Само понятие «Vergegenkunft» Грасс вводит в обиход в романе «Головорожденные, или Немцы вымирают» (1980), но концептуально внедряет в собственной художественной практике гораздо раньше, по сути, начиная с «Жестяного барабана», оставаясь верным этому принципу изображения реальности (вызывающему настойчивые ассоциации с манерой письма Уильяма Фолкнера) во всех последующих своих произведениях.

Гениально проста по замыслу и композиции книга Грасса «Мое столетие» («Mein Jahrhundert», 1999): она состоит из ста новелл, каждая из которых посвящена одному году XX века – века мировых войн, кровавых революций и государственных переворотов, глобальных экологических бедствий, угрозы ядерной катастрофы.
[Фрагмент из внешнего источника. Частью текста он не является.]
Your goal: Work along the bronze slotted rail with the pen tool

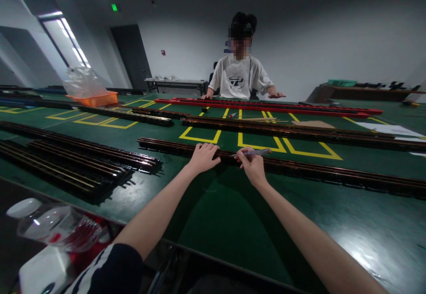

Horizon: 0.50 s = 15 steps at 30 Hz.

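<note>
A long dark strip with copper-coloured rails [309, 172] runs across the green table in front of me. My left hand [203, 157] is on this strip, its fingers bent over the far side and the thumb towards the right hand. Just to the right, my right hand [252, 166] is closed round a slim, pen-like grey tool [258, 152]. The tool's tip points left, down at the strip between my hands; whether it touches is too small to tell.
Several similar dark strips [66, 165] lie at left. Beyond my hands are another long strip [299, 131], yellow tape marks [262, 147] and a red rail [266, 104]. A person [238, 76] sits opposite, hands near it. An orange tray [96, 99] and plastic bottle [49, 225] stand left.
</note>
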### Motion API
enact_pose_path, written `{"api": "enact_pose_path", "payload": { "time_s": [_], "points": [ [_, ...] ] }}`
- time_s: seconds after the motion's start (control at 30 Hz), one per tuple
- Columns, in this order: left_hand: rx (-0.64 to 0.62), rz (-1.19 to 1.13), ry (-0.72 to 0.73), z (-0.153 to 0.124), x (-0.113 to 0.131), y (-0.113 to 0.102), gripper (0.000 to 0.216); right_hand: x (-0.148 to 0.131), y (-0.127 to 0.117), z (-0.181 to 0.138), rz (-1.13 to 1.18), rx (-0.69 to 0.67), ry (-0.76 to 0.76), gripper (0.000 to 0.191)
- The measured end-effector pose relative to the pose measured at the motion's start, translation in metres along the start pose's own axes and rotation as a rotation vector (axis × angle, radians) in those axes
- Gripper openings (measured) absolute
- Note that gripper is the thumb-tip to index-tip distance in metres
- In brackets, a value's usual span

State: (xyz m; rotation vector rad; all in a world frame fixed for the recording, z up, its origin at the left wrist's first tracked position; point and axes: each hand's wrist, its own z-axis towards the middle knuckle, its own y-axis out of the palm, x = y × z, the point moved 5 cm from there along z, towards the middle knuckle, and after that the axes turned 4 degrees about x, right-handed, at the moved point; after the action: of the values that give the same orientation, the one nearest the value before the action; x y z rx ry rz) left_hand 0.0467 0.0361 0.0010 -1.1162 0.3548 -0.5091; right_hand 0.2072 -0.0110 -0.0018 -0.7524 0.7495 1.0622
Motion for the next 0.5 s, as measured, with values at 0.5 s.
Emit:
{"api": "enact_pose_path", "payload": {
  "time_s": [0.5],
  "points": [
    [0.0,0.016,-0.009,-0.0016,-0.0012,0.0005,0.033,-0.0019,-0.002,0.0006,-0.088,0.024,-0.021,0.027]
  ]
}}
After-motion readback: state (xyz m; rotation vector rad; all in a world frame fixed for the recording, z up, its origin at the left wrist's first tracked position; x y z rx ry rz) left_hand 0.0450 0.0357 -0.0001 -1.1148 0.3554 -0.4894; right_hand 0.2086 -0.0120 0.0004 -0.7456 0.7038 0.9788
Следует заметить, что грассовское произведение – отнюдь не первая попытка немцев подвести итог XX столетия в общечеловеческом и прежде всего отечественном масштабе; назовем такие книги, как «Немецкий комплекс» («Der deutsche Komplex», 1991) публициста Рольфа Штольца, «Немецкие обстоятельства» («Deutsche Zustände», 1992) хорошо известного советскому и постсоветскому читателю прозаика Гюнтера де Бройна, монография Б. Хауперта и Ф.И. Шефера «Молодежь между крестом и свастикой: Реконструкция биографии как история повседневности фашизма» («Jugend zwischen Kreuz und Hakenkreuz: Biographische Rekonstruktion als Alltagsgeschichte des Faschismus», 1991) и др. В определенном смысле эти и подобные им исследования подготовили книгу Грасса – синтез документально-публицистического и собственно художественного, «большого» и «малого», ментального и социально-политического, объективно-системного и субъективно-индивидуального.